Most of the kids she works with don’t come from a background rife with intense, weekly squash lessons.
“Squash courts aren’t available to everybody,” Pierce said, citing the popularity of sports like tennis and basketball, which tend to get more public space for play than many sports.
Pierce herself was a competitive tennis player before discovering squash. She was living around Manchester, England in the 1970s when a friend invited her to play a game in an old airplane hangar. She’s been with the Tabor program since the 1980s, and her colleagues and players lovingly refer to her using nicknames like “Squash Mother” and “Mother Hen.”
There is an instantaneous appeal to the game of squash. Small, oval-shaped rackets are used to hit a rubber ball slightly bigger than a golf ball. The players volley back and forth, hitting the ball against the wall opposite their positions.
“Most people, if they do it when they’re younger, they play most of their life,” said Tabor Academy varsity head coach Will O’Leary. He was a hockey player in his youth who played squash for fun. O’Leary has been coaching for about six years and is in his second year at Tabor.
The program at Tabor is decades old and the original wooden courts are still standing on the campus.
“We don’t usually go in there too often to play because the game has changed so much since then. We call that the dungeon. These are the newer courts,” O’Leary said as his players warmed up in the white and plastic boxes at the athletic center on Saturday before a tournament against Phillips Exeter Academy.
Tabor senior and varsity team member Delaney Teceno had never played squash before arriving for her freshman year. Before ninth grade, she’d been a soccer and tennis player, but an injury during her first year at Tabor forced her to quit the soccer team by her junior year.
“My dad had played squash a few times and he recommended I give it a try,” Teceno said. She joined the junior varsity team during her freshman year and was hooked.
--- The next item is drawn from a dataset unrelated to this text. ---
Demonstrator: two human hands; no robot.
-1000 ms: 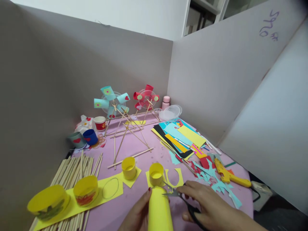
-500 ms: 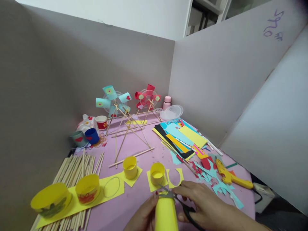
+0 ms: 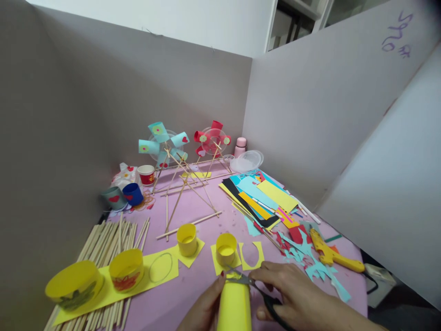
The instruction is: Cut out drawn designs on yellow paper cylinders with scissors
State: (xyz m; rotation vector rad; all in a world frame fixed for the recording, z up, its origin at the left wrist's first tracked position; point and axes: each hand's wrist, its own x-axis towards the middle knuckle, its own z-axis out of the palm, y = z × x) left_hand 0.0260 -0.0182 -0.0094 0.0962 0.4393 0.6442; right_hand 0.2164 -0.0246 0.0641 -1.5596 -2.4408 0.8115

“I’d never had that. It was something I wanted to get really good at,” she said.
She progressed quickly, getting moved to the varsity team by the middle of her sophomore year. Since she began playing tournaments last year, she has been nationally ranked as the 78th best female player under age 19.
This season, she has her work cut out for her.
“I’m playing girls who are much better than me. A lot of them have been playing all their lives. So far, I’m holding my own,” she said.
The thrill of the challenge is shared by the whole team.
“It’s much harder here at the high school level,” said freshman varsity player Karina Lazaro. The Brooklyn, N.Y. native has played squash for about five years.
“I find it very interesting. Nobody really knows what it is but it’s a great opportunity to play,” she said.
Pierce sees it as a learning opportunity as well as a time for fun.
“They go from knowing absolutely nothing to being able to keep the ball in play. It’s amazing,” she said. She also works with student helpers, who provide assistance to the team in a variety of ways.
“It’s great. I can send them to the weight room to work with other players. It gives them leadership and service opportunities. Maybe we’re training future coaches,” said Pierce.